The experience was so positive that Winn decided to keep working through the summer, helping with groups of kids rather than one on one.
AmeriCorps is filled with stories of volunteers like Winn, who teach literacy, build low-income housing, mentor at-risk teens, and clean up parks. But critics say it's not the idea of service they have a problem with; it's the idea of a government program paying for the work.
"Over 90 million Americans volunteer every year with no prodding from Uncle Sam," says James Bovard, author of "Feeling Your Pain: The Explosion and Abuse of Government Power in the Clinton-Gore Years." "Politicians like pork barrels, but that doesn't mean [AmeriCorps] is good policy."
The actual details of the current crisis are complex. Due in part to overzealous enrolling of volunteers last year, and a failure to put money in the trust fund that awards education grants, the agency suddenly found itself $200 million short if it wanted to keep the same numbers of volunteers - about 67,000 last year.
AmeriCorps volunteers work for thousands of nonprofits, from tiny local groups to national organizations like City Year, Jumpstart, and Teach for America - all of which now face huge cuts. Jumpstart, for instance, whose 1,200 AmeriCorps volunteers served 4,500 low-income preschoolers last year, discovered that 78 percent of its programs would be unfunded.
If the House approves the extra $100 million the Senate has already OK'd, many of those cuts won't happen. But the House support is far from certain, and AmeriCorps's supporters are upset there's even a chance the funding won't come through. Mr. Bush, an outspoken AmeriCorps admirer, has remained so silent.
"He's called for the creation of 75,000 slots, and this fight is where the rubber meets the road," says Mr. Dionne. "Whether this comes through or not is a test of his commitment."
Bush's past support, Dionne notes, did help depoliticize the program for some Republicans. "In principle, conservatives should very much like AmeriCorps," he says.
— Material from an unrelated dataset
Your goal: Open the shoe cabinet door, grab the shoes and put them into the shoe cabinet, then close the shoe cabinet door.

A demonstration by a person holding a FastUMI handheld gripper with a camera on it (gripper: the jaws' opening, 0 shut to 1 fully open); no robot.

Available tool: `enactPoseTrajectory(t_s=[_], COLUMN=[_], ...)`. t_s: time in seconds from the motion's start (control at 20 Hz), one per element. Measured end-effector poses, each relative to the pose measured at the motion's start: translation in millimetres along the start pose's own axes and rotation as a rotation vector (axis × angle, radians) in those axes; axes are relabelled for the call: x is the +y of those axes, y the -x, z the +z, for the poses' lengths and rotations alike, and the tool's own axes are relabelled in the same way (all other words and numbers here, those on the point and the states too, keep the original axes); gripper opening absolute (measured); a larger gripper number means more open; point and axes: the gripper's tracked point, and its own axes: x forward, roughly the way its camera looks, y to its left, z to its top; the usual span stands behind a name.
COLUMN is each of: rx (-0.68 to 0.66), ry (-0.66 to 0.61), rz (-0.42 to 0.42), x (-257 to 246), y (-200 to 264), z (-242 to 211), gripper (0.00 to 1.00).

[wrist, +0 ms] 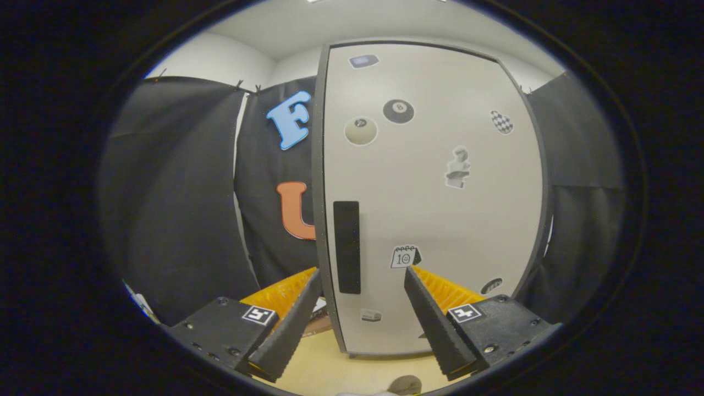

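The shoe cabinet [440, 209] stands upright just ahead of me. Its pale door carries several stickers and looks shut. A tall black handle [346, 247] sits near the door's left edge. My gripper [362, 270] is open, and the handle's lower part lies between its fingers, closer to the left finger [291, 324]. The right finger [432, 319] reaches in front of the door's lower middle. I cannot tell whether the tips touch the door. A small rounded grey-brown thing [407, 384] lies below the fingers, too cut off to name.
The cabinet rests on a light wooden surface [330, 363]. Black cloth walls [181, 198] close in on the left and right of the cabinet. A brownish object [318, 324] peeks out beside the cabinet's lower left corner, behind the left finger.
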Motion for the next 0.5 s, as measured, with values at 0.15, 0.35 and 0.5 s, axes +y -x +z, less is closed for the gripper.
enactPoseTrajectory(t_s=[0.15,0.35,0.5], rx=[0.014,0.011,-0.013], ry=[-0.001,-0.041,-0.05], rz=[0.011,0.003,0.078], x=[7.6,10.2,29.1], y=[-39.8,-66.3,-62.0], z=[-0.8,0.6,12.8], gripper=[0.99,0.94,0.7])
It "strengthens those very civil-society institutions that conservatives no less than liberals or moderates admire.... But after the healthcare plan, this is the thing people most associate with Clinton."
That some conservatives have begun to look at the program more fondly infuriates critics like Mr. Bovard. "Bush often has these AmeriCorps members show up on the tarmac when he flies in. That's exactly what Clinton did, and the conservatives were outraged then," he says. "Now, a lot of them seem to have lost their voice on this issue."
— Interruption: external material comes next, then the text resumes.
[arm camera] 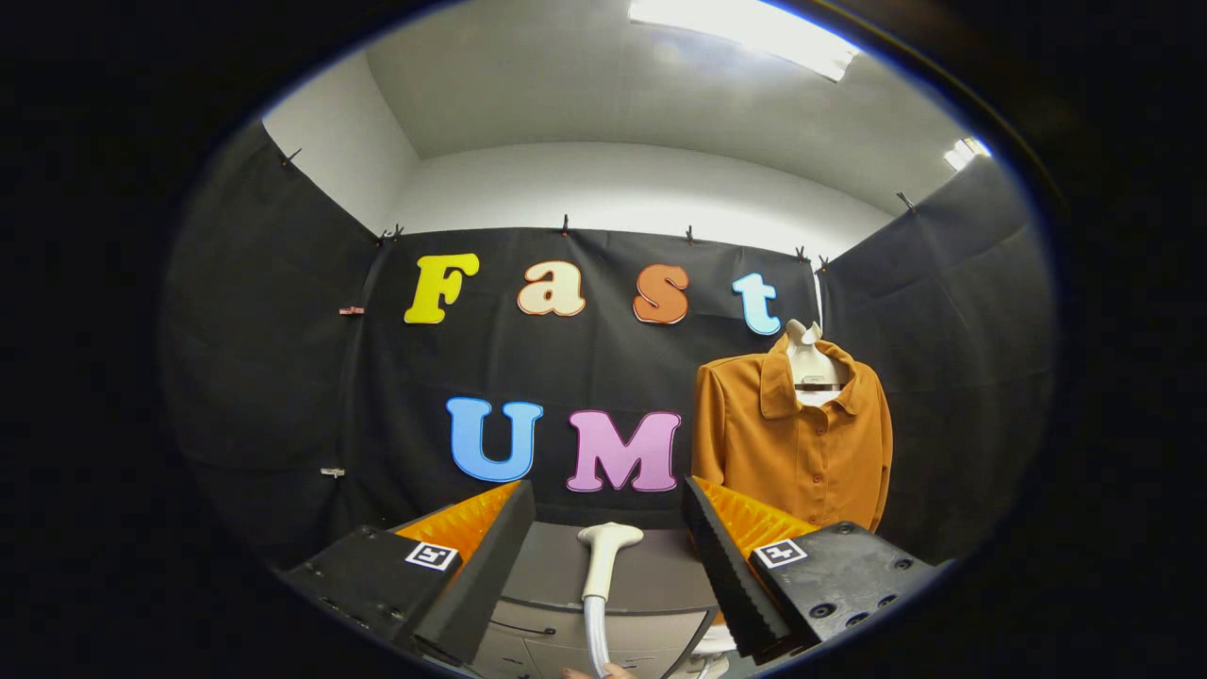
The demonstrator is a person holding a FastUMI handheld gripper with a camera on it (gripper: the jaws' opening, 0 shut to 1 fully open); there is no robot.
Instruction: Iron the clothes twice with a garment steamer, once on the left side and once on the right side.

At least a few are still outraged, both at the sloppy accounting that got the agency into its current crisis and at its basic premise - of the government paying people to serve.
Dick Armey, former House majority leader, called it "well-paid social activism" in a recent USA Today op-ed piece. It's a program, he wrote, "rooted in the un-American idea that the people of this country have to be enticed into community service with monetary incentive."
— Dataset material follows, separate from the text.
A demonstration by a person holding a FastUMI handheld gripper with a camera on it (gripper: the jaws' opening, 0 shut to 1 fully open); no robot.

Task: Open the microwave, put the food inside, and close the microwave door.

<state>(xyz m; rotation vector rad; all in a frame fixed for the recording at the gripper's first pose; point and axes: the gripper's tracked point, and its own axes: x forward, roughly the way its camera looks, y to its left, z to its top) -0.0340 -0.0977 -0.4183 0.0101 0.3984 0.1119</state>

That suggestion, in particular, rankles many AmeriCorps supporters. Each full-time volunteer is paid very little - an education award of $4,725 and an annual living allowance of about $9,300. The money, they say, is hardly why people join the program. But without it, only the very wealthy could afford to serve.
Melissa Russell, who served for two years as an AmeriCorps volunteer in Lake Tahoe, says that having to live on poverty-level wages helped open her eyes to what the people she was working with faced every day. "It put you on a more equal playing field," she says. "You'd be working with kids who are crying because they have a toothache, and you'd want to cry too, because your teeth hurt but you don't have dental insurance."
As Jumpstart's site manager for Tufts University, Ms. Russell now helps new AmeriCorps members. The education award - $1,000 for the part-time workers from Tufts - is important to them, she acknowledges, but choosing to do AmeriCorps as their work-study is "a way they can give back."
Now, Russell is worried not just about the future of the program she loves, but about whether she'll have a job next year. "Everyone," she says, "is in limbo."